Déclarations de médecins qui pratiquent ou ont pratiqué l’avortement

Ici en espagnol.

Traduction :

  • On s’abstient de montrer l’échographie aux femmes ; elles verraient les détails, le cœur qui bat, et ne voudraient plus
  • C’est assez particulier… J’ai été formé à soutenir la vie, et là je la détruis;
  • Ici on dit : petite anomalie cardiaque à votre bébé mais il ira bien ; là, on lui dit : anomalie, mais comme on va le supprimer…
  • Dans ce qui sortait, il y avait le fétus qui se débattait… Il faut quelqu’un pour faire cet acte, et c’est à nous que ça incombe.
  • Il ne faut pas dire aux femmes que le fétus a de la douleur. Ça leur en causerait, à elles.
  • Avec l’usage de forceps pour des avortements, on abîme souvent l’utérus, malgré les dénégations.
  • J’ai changé de clinique, pour ne plus avoir à participer à des avortements et voir ces petits corps.
  • Je suis contente d’avoir promu l’avortement.

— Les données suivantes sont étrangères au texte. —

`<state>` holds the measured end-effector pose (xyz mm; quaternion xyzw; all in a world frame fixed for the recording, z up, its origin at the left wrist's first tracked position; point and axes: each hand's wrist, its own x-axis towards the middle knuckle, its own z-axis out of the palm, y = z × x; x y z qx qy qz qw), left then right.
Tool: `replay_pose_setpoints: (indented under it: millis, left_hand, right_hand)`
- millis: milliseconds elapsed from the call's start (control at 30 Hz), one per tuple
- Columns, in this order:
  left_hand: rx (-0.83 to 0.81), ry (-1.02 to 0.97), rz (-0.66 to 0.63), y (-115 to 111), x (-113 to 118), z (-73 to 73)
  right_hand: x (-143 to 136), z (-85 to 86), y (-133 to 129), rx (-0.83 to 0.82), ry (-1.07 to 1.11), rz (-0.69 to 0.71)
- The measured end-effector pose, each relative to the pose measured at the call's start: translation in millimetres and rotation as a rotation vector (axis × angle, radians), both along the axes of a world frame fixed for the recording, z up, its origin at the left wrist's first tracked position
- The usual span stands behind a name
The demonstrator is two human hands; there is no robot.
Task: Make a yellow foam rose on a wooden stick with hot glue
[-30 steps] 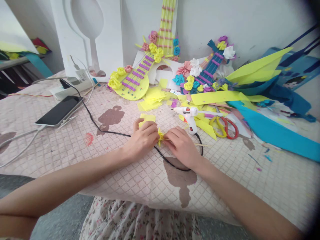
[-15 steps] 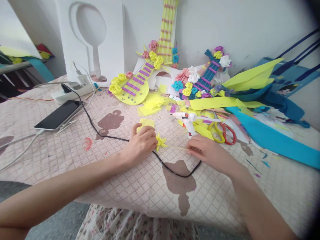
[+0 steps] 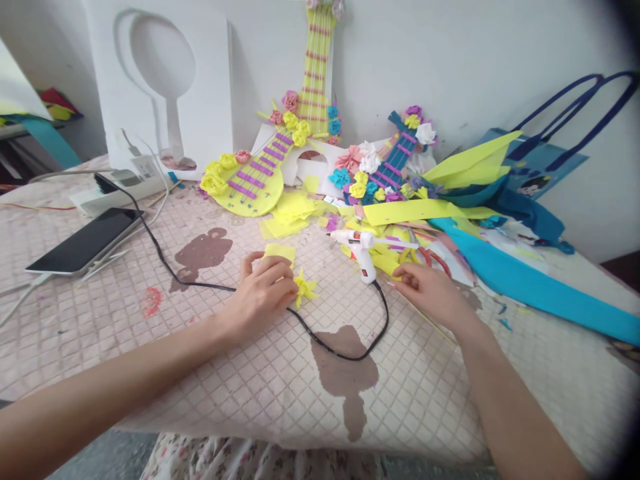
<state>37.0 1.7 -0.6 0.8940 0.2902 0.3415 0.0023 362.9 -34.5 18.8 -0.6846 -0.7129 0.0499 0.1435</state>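
My left hand [image 3: 265,290] rests on the table with its fingers curled and pinched on a small yellow paper flower [image 3: 306,288]; its pointed petals stick out past the fingertips. To the right, my right hand [image 3: 433,293] is closed, thumb and fingers together at one end of a thin pale stick [image 3: 433,322]. The stick slants down to the right beneath the wrist, apart from the flower. Between my hands lies a white hot glue gun [image 3: 367,265], nozzle to the left. Its black cord [image 3: 385,327] loops under my left hand. A yellow paper square [image 3: 280,252] lies behind my left fingers.
Two paper-decorated guitars, one yellow [image 3: 257,190] and one blue [image 3: 400,160], lean at the back. Yellow paper squares [image 3: 293,210], a blue paper strip [image 3: 540,283] and red-handled scissors [image 3: 437,259] lie around. A phone [image 3: 87,240] and a power strip [image 3: 120,193] are at left.
My right hand has moved right, drawing the thin stick away from the flower and turning it to slant toward me. The left hand keeps the flower. The whole view has shifted slightly.
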Motion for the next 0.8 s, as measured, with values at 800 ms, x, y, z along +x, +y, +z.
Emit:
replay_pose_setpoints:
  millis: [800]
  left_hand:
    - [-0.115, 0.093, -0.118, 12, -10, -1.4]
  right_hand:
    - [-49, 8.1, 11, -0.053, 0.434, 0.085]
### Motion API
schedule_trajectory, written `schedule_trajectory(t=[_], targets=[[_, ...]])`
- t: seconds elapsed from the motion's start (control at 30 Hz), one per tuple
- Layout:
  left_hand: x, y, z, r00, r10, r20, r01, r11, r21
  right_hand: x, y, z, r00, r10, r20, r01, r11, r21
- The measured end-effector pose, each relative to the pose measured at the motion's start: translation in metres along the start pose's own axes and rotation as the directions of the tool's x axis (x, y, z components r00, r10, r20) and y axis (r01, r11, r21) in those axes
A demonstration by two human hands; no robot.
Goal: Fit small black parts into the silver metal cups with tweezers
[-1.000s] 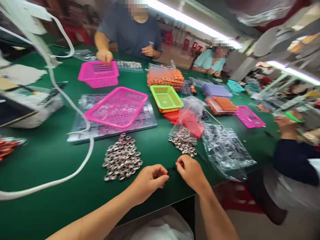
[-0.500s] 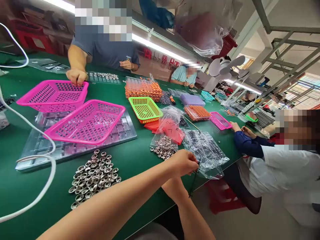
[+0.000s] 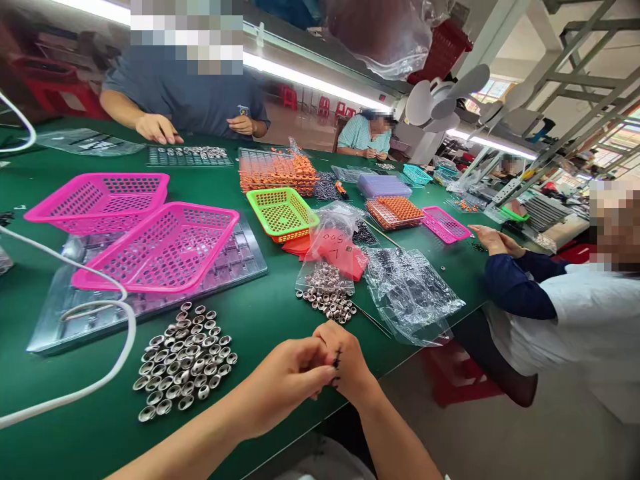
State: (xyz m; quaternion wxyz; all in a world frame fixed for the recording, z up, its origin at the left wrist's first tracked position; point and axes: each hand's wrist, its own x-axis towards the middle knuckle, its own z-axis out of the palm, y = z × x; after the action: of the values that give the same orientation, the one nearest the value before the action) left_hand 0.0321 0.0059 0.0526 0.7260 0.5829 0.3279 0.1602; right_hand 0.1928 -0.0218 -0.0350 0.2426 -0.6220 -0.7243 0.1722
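My left hand [image 3: 295,373] is closed, its thumb and fingertips pinching a thin black strip with small side prongs [image 3: 337,360]. Just behind it, my right hand [image 3: 345,350] is curled closed against the left. Its fingertips are mostly hidden, so what they hold cannot be made out. A pile of small silver ring-like cups [image 3: 185,360] lies left of my hands on the green table [image 3: 265,300]. Beyond my hands, more silver cups [image 3: 333,293] spill from a clear bag. A clear plastic bag with black pieces [image 3: 407,287] lies to the right.
Two pink baskets [image 3: 160,250] rest on a clear plastic tray [image 3: 50,327]. A white cable [image 3: 110,367] loops at left. A green basket [image 3: 283,210] and orange parts [image 3: 275,173] sit farther back. Co-workers sit opposite [image 3: 185,100] and at right [image 3: 585,307].
My hands have moved left and come together over the table's front edge, bringing the black strip along. The opposite person's hand has moved from the pink basket back to the silver parts.
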Motion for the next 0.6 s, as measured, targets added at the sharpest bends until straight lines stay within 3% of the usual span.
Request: schedule_trajectory(t=[0.13,0.27,0.33,0.47,0.6], targets=[[-0.024,-0.031,-0.018,0.992,-0.086,-0.096,0.090,0.995,0.035,0.001,-0.007,-0.006,0.998,0.040,-0.058,-0.036,0.998,0.055],[-0.023,-0.053,-0.035,0.975,-0.104,-0.194,0.116,0.992,0.052,0.001,-0.007,-0.007,0.987,0.077,-0.139,-0.061,0.991,0.115],[-0.020,-0.061,-0.041,0.964,-0.093,-0.250,0.116,0.990,0.078,-0.001,-0.002,-0.008,0.959,0.143,-0.245,-0.099,0.978,0.183],[-0.019,-0.071,-0.049,0.951,-0.082,-0.297,0.118,0.988,0.104,-0.001,0.019,-0.017,0.789,0.362,-0.496,-0.160,0.901,0.403],[-0.019,-0.071,-0.048,0.933,-0.088,-0.350,0.129,0.987,0.097,0.004,0.044,-0.037,0.637,0.584,-0.503,-0.254,0.775,0.578]])
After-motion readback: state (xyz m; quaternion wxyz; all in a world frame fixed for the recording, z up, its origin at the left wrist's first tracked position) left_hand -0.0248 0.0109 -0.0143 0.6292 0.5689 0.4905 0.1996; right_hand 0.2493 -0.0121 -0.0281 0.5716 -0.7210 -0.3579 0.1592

J’aurais eu sinon une carrière très ennuyeuse (sic : Jane Hodgson).
  • Toutes les femmes qui avortent un sentiment pénible (pas forcément de la honte) qui peut durer des années.
  • Au-delà de 20 semaines, c’est déjà un enfant ; mais la question prioritaire est : à qui appartient cet enfant ? À la mère.
  • Nous savons qu’avorter c’est tuer, mais l’État nous permet de tuer dans certaines circonstances.